The scope to renegotiate will apply to mortgages taken out before January 1, 2007 , and could involve close 1.25 million families.
To further cut the burden upon families, a decision was also made to cut the municipal ICI tax on first homes.
( 25-05-2008 )
Spain advocates an intelligent adjustment
The Spanish housing minister advocates for an intelligent adjustment within the Spanish housing market, and for building only those homes that are strictly necessary.

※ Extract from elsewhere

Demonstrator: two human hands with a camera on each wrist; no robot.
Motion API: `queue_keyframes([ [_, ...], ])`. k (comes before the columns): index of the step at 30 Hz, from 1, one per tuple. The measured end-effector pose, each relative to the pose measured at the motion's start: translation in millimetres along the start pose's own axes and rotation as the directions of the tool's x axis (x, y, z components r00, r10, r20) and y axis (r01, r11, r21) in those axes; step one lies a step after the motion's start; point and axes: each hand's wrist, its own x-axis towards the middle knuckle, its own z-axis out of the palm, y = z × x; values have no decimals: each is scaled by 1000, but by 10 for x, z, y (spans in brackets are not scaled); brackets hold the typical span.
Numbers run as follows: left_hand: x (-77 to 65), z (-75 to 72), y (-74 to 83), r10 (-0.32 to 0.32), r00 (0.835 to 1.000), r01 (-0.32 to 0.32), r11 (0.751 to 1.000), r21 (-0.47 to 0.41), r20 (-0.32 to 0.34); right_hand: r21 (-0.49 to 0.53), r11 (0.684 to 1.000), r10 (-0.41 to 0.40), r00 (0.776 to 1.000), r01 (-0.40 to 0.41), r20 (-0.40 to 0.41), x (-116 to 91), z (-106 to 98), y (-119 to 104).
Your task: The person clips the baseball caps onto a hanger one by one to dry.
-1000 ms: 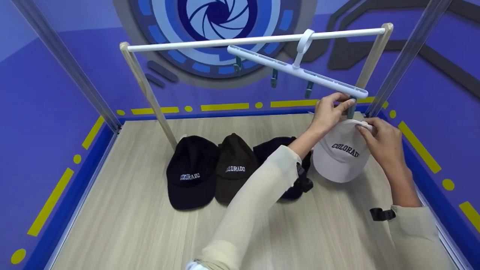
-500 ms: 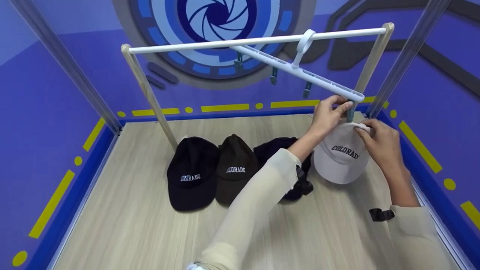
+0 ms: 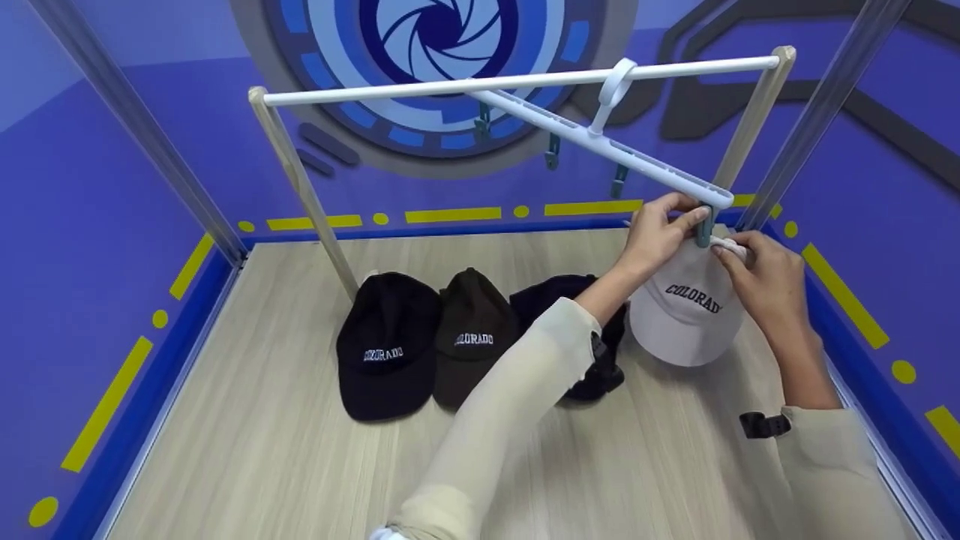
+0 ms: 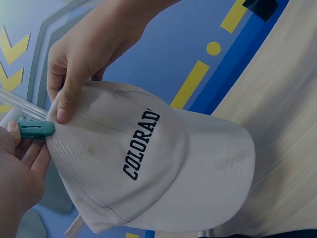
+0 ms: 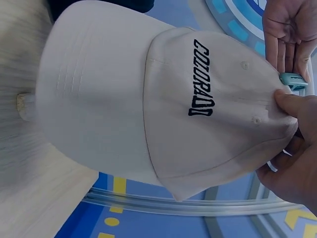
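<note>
My left hand (image 3: 660,231) pinches the dark green clip (image 3: 705,226) at the right end of the pale blue hanger (image 3: 652,166). Just below, my right hand (image 3: 769,279) holds the folded top of a white cap (image 3: 686,300) lettered "COLORADO" between thumb and fingers. The cap hangs brim down, and the clip's lower end overlaps the top edge of its crown. In the left wrist view the green clip (image 4: 37,129) meets the crown fabric of the white cap (image 4: 148,158). Whether its jaws grip the fabric, I cannot tell.
The hanger hooks over a white rod (image 3: 450,88) on wooden posts. More clips (image 3: 553,152) dangle along it. A black cap (image 3: 386,345), a dark brown cap (image 3: 472,337) and another dark cap (image 3: 551,296), partly behind my left arm, sit on the wooden table (image 3: 262,465).
The hanger's right end has tipped slightly lower with the clip. The clip's lower end, earlier just above the white cap, now overlaps its top edge. Both hands keep their hold.
</note>
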Motion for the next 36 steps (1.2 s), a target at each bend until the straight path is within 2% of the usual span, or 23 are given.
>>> queue_keyframes([
  [6, -45, -21, 18, 22, 1000, -22, 997, 70, -6, 3, 1000, -10, 1000, 10, -4, 10, -24, -72],
  [13, -88, -40, 57, 40, 999, -39, 995, 86, -4, 13, 1000, -4, 1000, 4, 0, 13, -53, -120],
  [21, -211, -148, 119, 30, 993, -41, 995, 94, 113, -3, 999, -43, 999, 43, 3, 32, -39, -98],
  [26, -330, -212, 30, 93, 984, -115, 983, 142, 150, 10, 1000, -28, 999, 28, 34, 19, -12, -84],
  [29, -401, -338, -79, 139, 974, -182, 951, 251, 179, 17, 1000, -12, 998, 11, 61, 6, 17, -74],
  [31, -431, -461, -132, 152, 965, -220, 913, 344, 213, 21, 1000, -4, 997, 2, 78, 4, 29, -69],
  [33, -448, -602, -170, 163, 956, -258, 865, 430, 245, 16, 1000, 9, 994, -10, 106, 3, 32, -67],
  [36, -483, -836, -200, 146, 942, -288, 813, 506, 301, -3, 1000, 23, 987, -23, 157, -3, 13, -73],
])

The Spanish housing minister, Beatriz Corredor, reduced the reforms planned to mitigate the crisis to virtually nothing, when, like Pedro Solbes, the minister of economy, she advocated for not "putting up artificial impediments to the necessary adjustment" of the construction sector, as this would only serve to "postpone the problem". The challenge facing the government is to assure "an intelligent adjustment" and recommended the construction of only those dwellings that are strictly necessary, because a surplus would involve a waste of economic resources and is not environmentally sustainable.
(20-05-2008)
House prices in the US suffer their greatest drop since 1979.
Unfortunately the downward march of the US real estate market seems anything but over. The price of single-family homes in 10 cities fell 13.6% year-on-year, the highest fall since this data began to be recorded in 1987. The cities most seriously affected were Las Vegas and Miami , in which house values fell 22.8% and 21.7%, respectively, in 2007. The inventory of unsold housing is the highest since 1981 and the number of houses built continues to rise.
( 18-05-2008 )
Spanish banks turn down six out of ten new mortgage applications.
The credit crunch and the rise in default on payment has led the Spanish banking sector to become much more selective when it comes to granting mortgages, despite attractive loans still being advertised in the Spanish media. The sector is currently handling mortgage application rejection figures of around 60%, compared to 40% of one year ago. Defaults on mortgage repayments in Spain has now reached a five-year high of 1.12%, but the sector fears that this figure is still to grow with non-payments set to grow over the next 18 months.
(15-05-2008)
Extend Spanish mortgage timelines at no additional cost
The Spanish ministers of the economy and of justice signed an agreement with its banking sector which enables mortgage timelines to be extended without incurring additional costs, thus reducing monthly instalments. This is a measure aimes to reactivate the economy and alleviate mortgage-holder finances. The measure has received certain criticism, as although it reduces the monthly payment today, in the long run it implies paying the bank much more interest.
(29-04-2008)
A million Australians suffering mortgage stress
High interest rates and the global credit crisis are about to make 80,000 Australians lose their homes, according to a study by fujitsu consulting. The company warns that almost a million Australians will have problems to pay their mortgages starting in September after eight consecutive interest rate increases, up to 7.25%, and the data on inflation, which reached its highest rate in 17 years at 4.25%. Mortgage stress is considered as such when a family has to dedicate more than 30% of their income to the mortgage and it is considered severe stress when the mortgage holder cannot pay the mortgage even with refinancing.